Funding for completion of the two lines was still unclear, however. DDOT had applied for a $110 million federal grant, but had already lost a competition for an $18 million grant. City planners said they continued to look at tapping into a $180 million fund designed to service Metro's debt, enacting BID or zoning taxes in areas affected by the streetcar system, or creating public-private partnerships that would tap into private money for construction in exchange for tax breaks or concessions by the city. The overhead electrical wire issue also remained unresolved in the plan (although battery-operated cars were mentioned). Finally, the plan laid out a process for selecting a third party to operate the system (which may or may not be Metro). Funding issues continued to raise concern in other ways, too. The rising cost of the project became an issue in the reelection bid of D.C. City Council member Tommy Wells, whose ward encompasses H Street. The City Council held a hearing on the newly unveiled plan on November 16. Five days later, angry business owners along H Street demanded a tax refund and a moratorium on tax sales during a second council hearing. Business owners said construction of the streetcar line had caused sales to drop by as much as 70 percent, and City Council member Jim Graham introduced legislation establishing a $7 million fund to help businesses impacted by the construction.

====Revised service plan====
Despite DDOT's assertions in August, on October 24, 2010, D.C. officials unveiled a revised master plan for the DC Streetcar system which showed the Anacostia Line's northern end truncating at the Anacostia Metro Station (rather than connecting with the 11th Street Bridges). DDOT officials said they expected ridership on the Anacostia Line to be very low, because the new line was so short (now just 0.75 mi) and connected only the Navy Annex with the Metro station.

In January 2012, The Washington Post reported that the line was still planned to run along Firth Sterling Avenue. But planning for the line remained in flux, as both the Federal Transit Administration and DDOT held yet another series of public meetings in 2012.

On October 8, 2012, DDOT Director Terry Bellamy said the city was still working on plans to open an Anacostia line in Ward 8.

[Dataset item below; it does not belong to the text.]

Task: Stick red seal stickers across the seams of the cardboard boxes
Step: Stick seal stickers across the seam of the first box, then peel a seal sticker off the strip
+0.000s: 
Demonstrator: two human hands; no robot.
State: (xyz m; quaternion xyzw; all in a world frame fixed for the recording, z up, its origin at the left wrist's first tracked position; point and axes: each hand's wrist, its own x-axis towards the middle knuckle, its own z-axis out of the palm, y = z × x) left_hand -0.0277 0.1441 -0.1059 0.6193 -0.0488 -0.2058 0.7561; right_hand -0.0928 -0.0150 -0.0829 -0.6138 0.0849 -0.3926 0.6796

In 2014, DDOT said it was planning to spend $64 million to begin construction on the Anacostia Line Extension from the Anacostia Metro station to the 11th Street Bridges. The agency said it would also spend another $16 million to acquire the right-of-way currently owned by railroad company CSX Transportation and $15 million to build a car barn for the line extension. DDOT applied for a $20 million National Infrastructure Investments — Consolidated Appropriations Act grant to assist it in building the extension.

===Competition===
Potential competition to the Anacostia line arose in January 2013. The Capitol Riverfront Business Improvement District, a tax-financed group promoting business and residential development along the north bank of the Anacostia River between 2nd Street SW and 15th Street SE, proposed constructing a light rail line between Union Station and St. Elizabeths Hospital. The line — whose route was not proposed — would more directly link the growing Union Station area with the large Department of Homeland Security workforce headquarters being built on the St. Elizabeths campus, while encouraging use of the Capitol Riverfront area (which itself began undergoing a major redevelopment). Capitol Riverfront officials said there had been no discussions about whether the proposed light rail link would be part of the DC Streetcar system or a separate transportation component.

=== Cancellation ===
The DC Streetcar was officially shut down on March 31, 2026 after Mayor Muriel Bowser announced a 2026 budget proposal that would end funding for the streetcars in May 2025. This brought along with it the permanent cancellation of the partially-completed Anacostia line.